In this notebook, we'll explore the popular MNIST dataset and build an SVM model to classify handwritten digits. Here is a detailed description of the dataset.

This is a part of a kaggle competition - https://www.kaggle.com/c/digit-recognizer.

Objective

We will develop a model using Support Vector Machine which should correctly classify the handwritten digits from 0-9 based on the pixel values given as features. Thus, this is a 10-class classification problem.

Data Description

For this problem, we use the MNIST data which is a large database of handwritten digits. The 'pixel values' of each digit (image) comprise the features, and the actual number between 0-9 is the label.
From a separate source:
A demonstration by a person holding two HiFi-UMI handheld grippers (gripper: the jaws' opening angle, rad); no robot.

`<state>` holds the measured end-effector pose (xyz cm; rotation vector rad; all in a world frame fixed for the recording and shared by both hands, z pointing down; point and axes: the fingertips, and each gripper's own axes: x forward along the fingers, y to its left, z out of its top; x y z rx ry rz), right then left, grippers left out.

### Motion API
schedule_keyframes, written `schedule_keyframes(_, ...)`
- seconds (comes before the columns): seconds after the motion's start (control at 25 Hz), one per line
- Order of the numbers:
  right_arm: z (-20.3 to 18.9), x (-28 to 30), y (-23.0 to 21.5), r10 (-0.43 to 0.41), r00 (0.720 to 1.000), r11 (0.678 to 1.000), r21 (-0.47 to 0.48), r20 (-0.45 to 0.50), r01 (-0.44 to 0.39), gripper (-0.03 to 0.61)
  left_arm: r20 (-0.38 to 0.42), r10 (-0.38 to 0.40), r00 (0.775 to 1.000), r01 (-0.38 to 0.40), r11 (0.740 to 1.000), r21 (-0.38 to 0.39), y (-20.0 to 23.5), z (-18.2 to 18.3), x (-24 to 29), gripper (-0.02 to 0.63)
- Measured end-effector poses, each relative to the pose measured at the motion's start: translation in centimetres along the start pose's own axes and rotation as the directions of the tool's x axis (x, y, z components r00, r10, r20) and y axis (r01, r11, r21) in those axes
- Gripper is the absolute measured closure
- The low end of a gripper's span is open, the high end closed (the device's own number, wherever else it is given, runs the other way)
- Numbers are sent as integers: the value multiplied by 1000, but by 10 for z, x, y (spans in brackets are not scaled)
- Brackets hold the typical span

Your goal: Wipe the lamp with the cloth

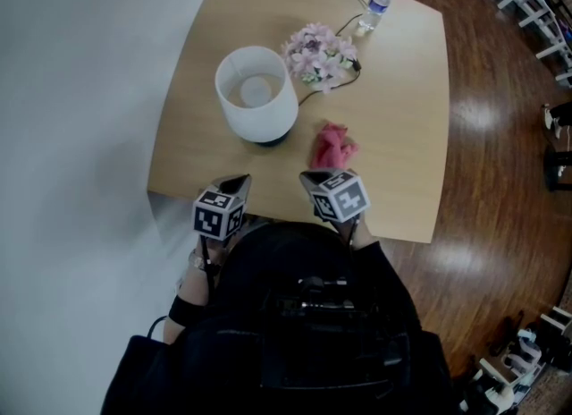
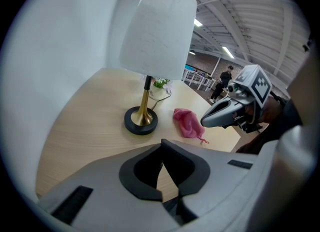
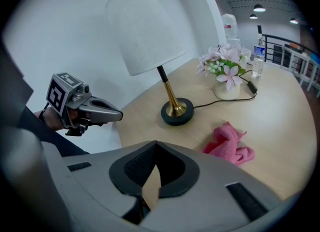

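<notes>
A table lamp with a white shade (image 1: 256, 91) (image 2: 159, 31) (image 3: 143, 28), brass stem and black base (image 2: 141, 120) (image 3: 177, 112) stands on the wooden table (image 1: 407, 100). A crumpled pink cloth (image 1: 332, 146) (image 2: 188, 123) (image 3: 229, 144) lies to the right of the lamp's base. My left gripper (image 1: 234, 183) (image 2: 162, 148) hovers at the table's near edge, in front of the lamp, shut and empty. Just short of the cloth, my right gripper (image 1: 315, 178) (image 3: 156, 148) is also shut, holding nothing.
A vase of pink flowers (image 1: 320, 54) (image 3: 225, 68) stands behind the lamp, with the black cord (image 1: 350, 20) running past it. A water bottle (image 1: 377, 7) is at the far edge. A white wall borders the table's left side.
</notes>
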<state>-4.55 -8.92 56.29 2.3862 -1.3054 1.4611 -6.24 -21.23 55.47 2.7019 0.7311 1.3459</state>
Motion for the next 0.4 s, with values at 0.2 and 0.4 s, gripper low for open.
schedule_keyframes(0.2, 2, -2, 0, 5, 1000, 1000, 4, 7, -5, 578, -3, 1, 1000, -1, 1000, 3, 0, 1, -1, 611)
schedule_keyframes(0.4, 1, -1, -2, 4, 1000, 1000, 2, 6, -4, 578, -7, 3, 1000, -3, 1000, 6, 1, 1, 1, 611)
Since each image is of 28 x 28 pixels, and each pixel forms a feature, there are 784 features. MNIST digit recognition is a well-studied problem in the ML community, and people have trained numerous models (Neural Networks, SVMs, boosted trees etc.) achieving error rates as low as 0.23% (i.e. accuracy = 99.77%, with a convolutional neural network).

Before the popularity of neural networks, though, models such as SVMs and boosted trees were the state-of-the-art in such problems.

We'll first explore the dataset a bit, prepare it (scale etc.) and then experiment with linear and non-linear SVMs with various hyperparameters.

NOTE:

Considering the computational limitations of the system and the data size at hand, to make our life easier we are going to use 50% of the available data set for model building.

Final model can be extended to operate on the complete data set as well, considering appropirate computatinal power is available by the computing machine.